PROVIDED DATA START

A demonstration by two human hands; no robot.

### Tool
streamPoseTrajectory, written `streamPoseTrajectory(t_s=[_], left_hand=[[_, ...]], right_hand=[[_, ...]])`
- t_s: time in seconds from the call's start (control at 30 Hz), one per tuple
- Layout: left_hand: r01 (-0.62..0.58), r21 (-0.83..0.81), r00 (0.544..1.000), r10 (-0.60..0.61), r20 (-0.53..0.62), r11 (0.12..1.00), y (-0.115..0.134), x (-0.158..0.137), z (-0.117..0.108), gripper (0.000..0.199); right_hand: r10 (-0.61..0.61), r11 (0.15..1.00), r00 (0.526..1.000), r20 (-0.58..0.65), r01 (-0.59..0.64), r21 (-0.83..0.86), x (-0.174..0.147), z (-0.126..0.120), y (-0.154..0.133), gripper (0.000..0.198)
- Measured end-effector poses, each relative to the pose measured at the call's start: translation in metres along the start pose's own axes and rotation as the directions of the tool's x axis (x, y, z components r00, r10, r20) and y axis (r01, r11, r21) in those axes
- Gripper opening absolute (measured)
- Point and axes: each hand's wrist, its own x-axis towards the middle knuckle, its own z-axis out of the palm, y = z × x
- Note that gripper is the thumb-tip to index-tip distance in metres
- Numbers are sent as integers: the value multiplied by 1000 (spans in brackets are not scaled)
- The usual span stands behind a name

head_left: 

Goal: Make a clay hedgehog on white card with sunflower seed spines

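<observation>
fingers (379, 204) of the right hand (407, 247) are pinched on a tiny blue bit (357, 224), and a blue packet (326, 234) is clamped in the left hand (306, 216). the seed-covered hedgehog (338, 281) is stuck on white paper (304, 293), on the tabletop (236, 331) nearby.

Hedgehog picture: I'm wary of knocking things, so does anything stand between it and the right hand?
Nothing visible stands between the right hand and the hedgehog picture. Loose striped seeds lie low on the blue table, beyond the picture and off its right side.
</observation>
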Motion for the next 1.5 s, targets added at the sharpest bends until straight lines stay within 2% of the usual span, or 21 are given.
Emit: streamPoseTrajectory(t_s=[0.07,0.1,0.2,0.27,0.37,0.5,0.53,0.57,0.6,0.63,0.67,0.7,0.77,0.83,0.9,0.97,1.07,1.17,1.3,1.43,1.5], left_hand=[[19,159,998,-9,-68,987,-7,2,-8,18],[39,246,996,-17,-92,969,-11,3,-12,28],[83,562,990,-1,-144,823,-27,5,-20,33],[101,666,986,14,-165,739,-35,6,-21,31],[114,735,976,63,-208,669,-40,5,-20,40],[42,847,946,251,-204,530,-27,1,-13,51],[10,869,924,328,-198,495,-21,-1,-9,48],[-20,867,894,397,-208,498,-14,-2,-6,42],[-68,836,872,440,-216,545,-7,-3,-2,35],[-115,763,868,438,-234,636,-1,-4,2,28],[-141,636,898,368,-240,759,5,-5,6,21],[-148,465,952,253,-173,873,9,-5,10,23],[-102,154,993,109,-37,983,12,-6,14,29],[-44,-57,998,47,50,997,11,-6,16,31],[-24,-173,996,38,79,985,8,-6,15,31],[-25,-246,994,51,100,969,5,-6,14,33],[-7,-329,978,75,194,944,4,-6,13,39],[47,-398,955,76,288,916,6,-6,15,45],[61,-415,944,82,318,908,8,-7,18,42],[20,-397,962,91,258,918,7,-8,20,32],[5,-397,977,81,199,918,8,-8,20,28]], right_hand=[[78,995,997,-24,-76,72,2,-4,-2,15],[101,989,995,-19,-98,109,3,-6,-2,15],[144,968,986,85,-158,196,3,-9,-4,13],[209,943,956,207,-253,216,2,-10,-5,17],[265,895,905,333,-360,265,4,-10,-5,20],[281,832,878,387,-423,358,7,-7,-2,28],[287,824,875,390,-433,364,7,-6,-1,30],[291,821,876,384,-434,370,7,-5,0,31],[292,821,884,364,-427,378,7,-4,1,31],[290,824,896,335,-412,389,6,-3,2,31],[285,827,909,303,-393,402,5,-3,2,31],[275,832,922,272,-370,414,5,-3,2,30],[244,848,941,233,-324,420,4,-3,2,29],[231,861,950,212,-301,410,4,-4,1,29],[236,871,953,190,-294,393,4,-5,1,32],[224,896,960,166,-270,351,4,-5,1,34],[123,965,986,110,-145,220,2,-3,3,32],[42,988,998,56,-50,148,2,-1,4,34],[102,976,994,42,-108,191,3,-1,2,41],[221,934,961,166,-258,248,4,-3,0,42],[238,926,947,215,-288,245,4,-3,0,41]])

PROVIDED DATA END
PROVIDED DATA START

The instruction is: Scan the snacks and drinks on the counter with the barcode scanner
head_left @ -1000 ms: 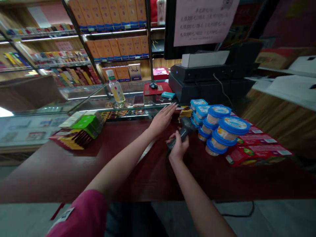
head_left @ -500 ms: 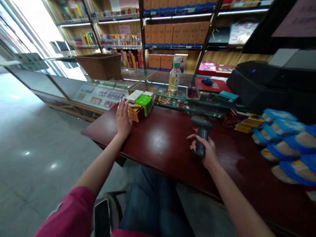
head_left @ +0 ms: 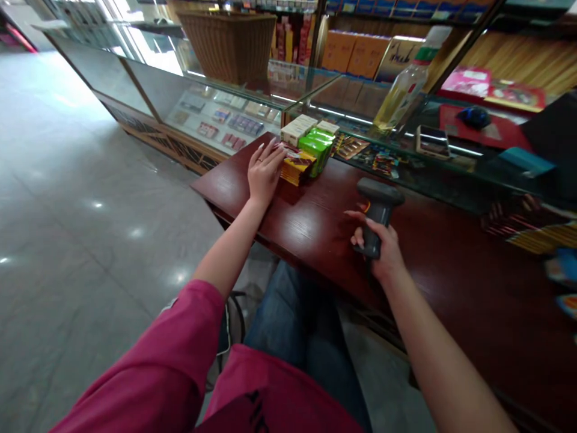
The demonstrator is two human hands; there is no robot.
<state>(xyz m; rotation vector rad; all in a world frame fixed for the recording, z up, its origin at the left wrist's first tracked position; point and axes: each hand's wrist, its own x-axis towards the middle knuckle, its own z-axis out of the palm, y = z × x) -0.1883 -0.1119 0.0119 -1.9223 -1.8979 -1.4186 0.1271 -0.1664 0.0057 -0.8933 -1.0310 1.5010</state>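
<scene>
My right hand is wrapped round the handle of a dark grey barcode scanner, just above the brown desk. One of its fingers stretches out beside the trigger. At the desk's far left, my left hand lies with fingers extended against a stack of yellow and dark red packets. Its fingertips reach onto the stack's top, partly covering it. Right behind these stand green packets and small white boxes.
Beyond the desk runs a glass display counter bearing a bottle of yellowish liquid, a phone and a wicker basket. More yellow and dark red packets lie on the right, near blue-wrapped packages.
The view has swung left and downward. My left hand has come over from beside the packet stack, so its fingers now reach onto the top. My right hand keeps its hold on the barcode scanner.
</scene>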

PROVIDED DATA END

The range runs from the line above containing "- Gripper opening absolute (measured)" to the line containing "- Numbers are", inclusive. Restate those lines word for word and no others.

ANSWER AREA ▸
- Gripper opening absolute (measured)
- Point and axes: each hand's wrist, its own x-axis towards the middle knuckle, its own z-axis out of the palm, y = z × x
- Note that gripper is the thumb-tip to index-tip distance in metres
- Numbers are sent as integers: the value multiplied by 1000 (spans in brackets are not scaled)

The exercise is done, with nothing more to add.